TASK
Reproduce exactly the lines of the material beneath, from the line that contains "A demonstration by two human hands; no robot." to the line that contains "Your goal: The", both included, and no other lines.
==========
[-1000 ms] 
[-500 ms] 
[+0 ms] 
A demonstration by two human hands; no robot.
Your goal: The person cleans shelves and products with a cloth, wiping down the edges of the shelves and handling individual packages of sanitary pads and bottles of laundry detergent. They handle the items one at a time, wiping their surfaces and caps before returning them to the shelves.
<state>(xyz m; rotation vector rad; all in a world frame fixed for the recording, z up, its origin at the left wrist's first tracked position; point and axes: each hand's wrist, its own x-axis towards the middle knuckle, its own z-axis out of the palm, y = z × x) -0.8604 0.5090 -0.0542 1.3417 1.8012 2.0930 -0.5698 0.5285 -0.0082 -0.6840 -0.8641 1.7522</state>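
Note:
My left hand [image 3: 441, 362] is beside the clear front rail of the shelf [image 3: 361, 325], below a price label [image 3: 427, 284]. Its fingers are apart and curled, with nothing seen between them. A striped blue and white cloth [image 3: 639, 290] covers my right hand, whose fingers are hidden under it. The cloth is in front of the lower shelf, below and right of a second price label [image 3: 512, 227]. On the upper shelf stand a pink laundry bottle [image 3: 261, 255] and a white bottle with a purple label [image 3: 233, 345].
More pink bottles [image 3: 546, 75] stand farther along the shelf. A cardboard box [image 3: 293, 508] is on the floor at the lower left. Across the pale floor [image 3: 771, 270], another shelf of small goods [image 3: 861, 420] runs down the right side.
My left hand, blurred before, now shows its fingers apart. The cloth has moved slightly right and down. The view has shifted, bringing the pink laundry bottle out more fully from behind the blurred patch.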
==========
YOUR RESPONSE
A demonstration by two human hands; no robot.
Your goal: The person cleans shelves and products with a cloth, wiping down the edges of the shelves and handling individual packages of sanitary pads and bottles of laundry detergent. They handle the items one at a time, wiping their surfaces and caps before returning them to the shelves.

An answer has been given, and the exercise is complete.